What is being asked
Begin with the first line of the entries below and reproduce each line exactly, ending with the line that holds "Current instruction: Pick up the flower".

══════════════════════════════

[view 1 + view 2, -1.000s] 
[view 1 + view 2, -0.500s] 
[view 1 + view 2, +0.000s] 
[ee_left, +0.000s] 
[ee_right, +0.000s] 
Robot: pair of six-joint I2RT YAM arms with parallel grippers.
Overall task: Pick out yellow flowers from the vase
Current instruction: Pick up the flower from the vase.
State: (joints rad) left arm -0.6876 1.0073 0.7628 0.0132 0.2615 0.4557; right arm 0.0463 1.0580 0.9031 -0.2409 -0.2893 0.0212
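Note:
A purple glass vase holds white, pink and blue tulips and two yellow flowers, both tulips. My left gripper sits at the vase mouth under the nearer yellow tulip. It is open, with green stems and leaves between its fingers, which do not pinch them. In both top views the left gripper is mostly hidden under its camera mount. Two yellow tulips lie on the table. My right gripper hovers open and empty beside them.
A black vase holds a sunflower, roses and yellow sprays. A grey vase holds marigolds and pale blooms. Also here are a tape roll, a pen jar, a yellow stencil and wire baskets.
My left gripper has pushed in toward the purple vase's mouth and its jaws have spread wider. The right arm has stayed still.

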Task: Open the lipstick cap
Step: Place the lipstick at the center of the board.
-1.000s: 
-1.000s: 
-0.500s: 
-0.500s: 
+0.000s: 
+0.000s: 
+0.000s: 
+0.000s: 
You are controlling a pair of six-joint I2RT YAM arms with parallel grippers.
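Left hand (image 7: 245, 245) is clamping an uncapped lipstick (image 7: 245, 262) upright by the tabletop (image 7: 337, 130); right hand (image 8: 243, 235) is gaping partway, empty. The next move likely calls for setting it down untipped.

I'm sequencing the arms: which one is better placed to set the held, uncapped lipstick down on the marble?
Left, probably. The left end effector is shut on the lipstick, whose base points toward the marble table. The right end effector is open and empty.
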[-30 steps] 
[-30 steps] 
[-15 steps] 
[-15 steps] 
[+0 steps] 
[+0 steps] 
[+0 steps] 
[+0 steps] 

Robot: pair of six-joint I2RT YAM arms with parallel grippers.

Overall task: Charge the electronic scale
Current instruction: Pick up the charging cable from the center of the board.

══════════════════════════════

Exercise result
[view 1 + view 2, -1.000s] 
[view 1 + view 2, -0.500s] 
[view 1 + view 2, +0.000s] 
[ee_left, +0.000s] 
[ee_right, +0.000s] 
Robot: pair of six-joint I2RT YAM arms with parallel grippers.
Overall task: Pick out yellow flowers from the vase
Current instruction: Pick up the flower from the vase.

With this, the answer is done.